As a laser is used in the process to allow access past the ear drum perhaps if this treatment is successful, we will be seeing adverts on TV for laser ear surgery in the future.
Sources:
http://www.ncbi.nlm.nih.gov/pubmed/23483451
Scientist of the Month
Edward Jenner (1794 – 1823)He contributed to the fields of medicine, surgery and natural history. He is most well known for his contribution to the development of vaccination and is known as the “father of immunology”.
He apprenticed in surgery and anatomy under surgeon John Hunter at St George’s Hospital in London. He eventually moved back to the countryside where he grew up and became a family doctor and surgeon.

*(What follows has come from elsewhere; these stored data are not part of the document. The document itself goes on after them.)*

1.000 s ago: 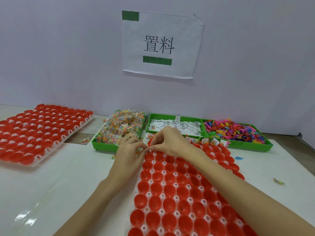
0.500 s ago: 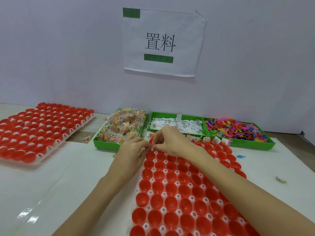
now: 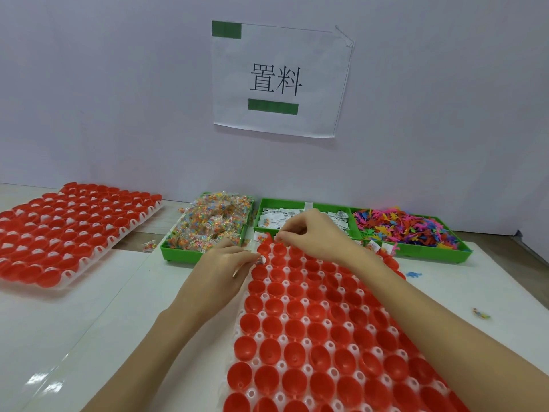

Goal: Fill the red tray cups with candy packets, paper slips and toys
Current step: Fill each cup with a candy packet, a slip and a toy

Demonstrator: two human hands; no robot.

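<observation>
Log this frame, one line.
step: filling far row | left hand: pinches candy packet | right hand: pinching over red tray | near cups: empty

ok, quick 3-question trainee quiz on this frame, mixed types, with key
1. True or false: the near cups of the red tray in front of the person are already filled.
2. Which green bin sits furthest right? A) candy packets B) paper slips C) toys
3. Fill in: the left hand pinches a small ___ at the tray's far left corner.

Key
1. False: the near cups are bare; only cups along the far edge hold items.
2. C: the toys are right of the paper slips and candy packets.
3. Packet, in the fingers.
</observation>
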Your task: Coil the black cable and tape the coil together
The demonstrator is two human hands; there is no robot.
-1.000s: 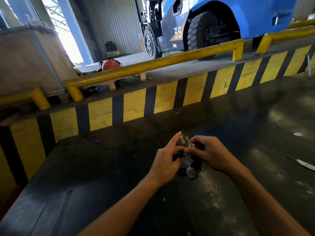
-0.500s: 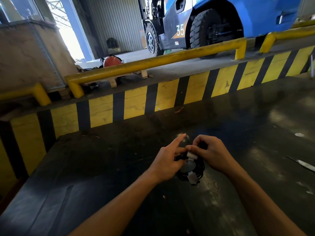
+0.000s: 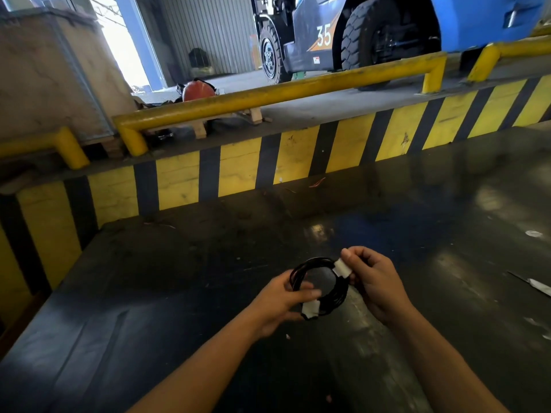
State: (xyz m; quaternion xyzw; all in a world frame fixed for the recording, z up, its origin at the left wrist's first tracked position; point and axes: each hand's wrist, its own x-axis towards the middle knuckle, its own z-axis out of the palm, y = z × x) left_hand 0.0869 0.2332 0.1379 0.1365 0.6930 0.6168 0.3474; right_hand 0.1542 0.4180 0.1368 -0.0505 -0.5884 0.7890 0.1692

In natural history, combining observation, experiment and dissection, he studied the cuckoo and found, contrary to belief that it is the cuckoo hatchlings that push the eggs and hatchling birds out of the nest, not the adult cuckoos. He discovered that the baby cuckoos have a depression in its back for the first 12 days of its life in order to cup the eggs and other chicks native to the nest and uses that to push them out.
He advanced the understanding of the heart condition angina.

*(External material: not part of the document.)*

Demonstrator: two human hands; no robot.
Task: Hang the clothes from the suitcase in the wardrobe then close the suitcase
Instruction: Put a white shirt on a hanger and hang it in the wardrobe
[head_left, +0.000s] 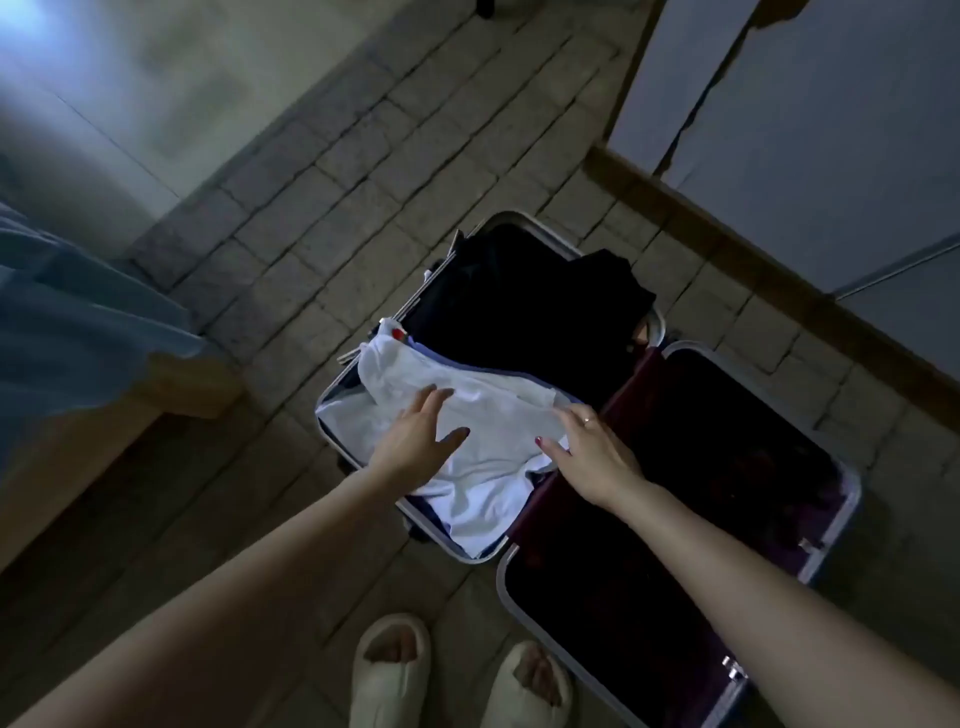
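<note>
- Head view, suitcase (332, 400): hard shell with a pale rim, lying fully open on the tiled floor (322, 171); two halves side by side, the left half packed, the right half lined in dark maroon and seemingly bare.
- Head view, white garment (488, 441): soft, thin, creased cloth, loosely folded, on top at the near end of the packed half.
- Head view, dark clothes (519, 306): black, limp, heaped in the far end of the same half; one corner spills over the rim.
- Head view, left hand (415, 441): palm down on the white garment, fingers straight and spread, pinching nothing.
- Head view, right hand (592, 447): on the garment's right edge by the hinge line, fingers loosely extended; whether the tips hook under the cloth cannot be told.
- Head view, wardrobe (810, 119): pale flat doors beyond the suitcase, to the right; apparently shut.
- Head view, bed (78, 332): blue cover, wooden frame, at left.
- Head view, slippers (389, 670): pale, padded, open-toed.
- Step in hand, judged: lifting the white garment. Best gathered at the shoulders with both hands, so it unfolds cleanly and drags nothing else out.
</note>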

Smallpox was a common disease at the time and Jenner noticed that milkmaids seemed to be more generally immune to smallpox and he hypothesed that they were protected from smallpox after having been infected and survived a bout of cowpox. Cowpox is similar, but much milder than the highly contagious and often lethal smallpox.
Jenner purposely infected the son of his gardener with cowpox, giving him symptoms including a fever and uneasiness, but not a full infection. He later injected him with smallpox but no disease followed. He injected the boy a second time, but again with no sign of infection. He had created an immunity to smallpox without people having to be inoculated with smallpox, which was the current method where material taken from someone who had recently had smallpox and hoping the person inoculated with that material only suffered a mild form of smallpox.

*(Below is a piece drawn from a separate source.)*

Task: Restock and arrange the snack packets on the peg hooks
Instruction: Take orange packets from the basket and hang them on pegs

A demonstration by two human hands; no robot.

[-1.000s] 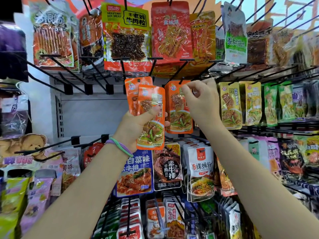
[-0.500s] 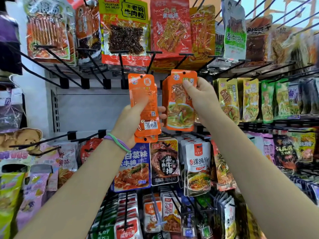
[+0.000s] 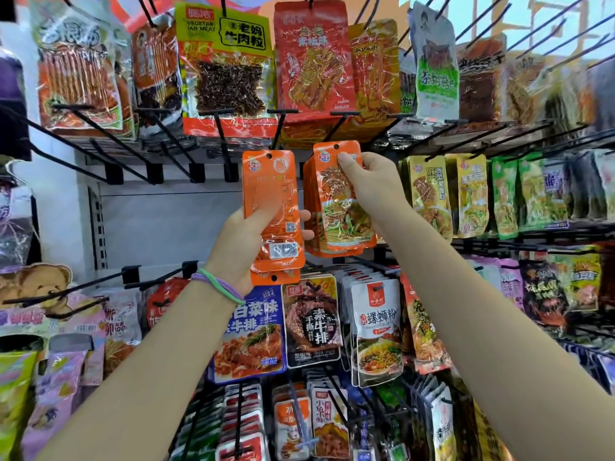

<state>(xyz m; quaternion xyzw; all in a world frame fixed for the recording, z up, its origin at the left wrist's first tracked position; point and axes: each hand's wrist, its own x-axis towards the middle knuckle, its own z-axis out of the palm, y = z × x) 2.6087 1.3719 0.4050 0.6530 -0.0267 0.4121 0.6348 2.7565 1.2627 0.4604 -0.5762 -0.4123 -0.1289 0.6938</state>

Jenner’s method proved much more effective and less dangerous than the previous method and has led to smallpox being declared an eradicated disease in 1979 by the World Health Organisation.
He has a crater named after him on the Moon.
Sources:
http://en.wikipedia.org/wiki/Edward_Jenner
http://en.wikipedia.org/wiki/Variolation
Night Sky This Month
Jupiter is still high in the sky and makes for excellent observing, even though it is passed opposition. The Great Red Spot (a storm that has been raging for at least 300 years) has become more prominent and perhaps can even be viewed in a small telescope.
Mars has reached opposition this month so from now on will be getting smaller in angular size, making viewing surface features harder. With a small telescope and good seeing it should be possible to make out the northern polar cap and Syrtis Major – dark, triangular shaped region.
The crater named after Edward Jenner, the “father of immunology” is on the south eastern edge of the Moon as viewed from Earth in the region known as Mare Australe and can sometimes be seen when the Moon slightly wobbles on its axis in the right direction.
The constellation of Leo prominent in the night sky currently and has several Messier galaxies and at the base of the lion’s neck, a double star or binary system called Algieba which can be viewed with a telescope.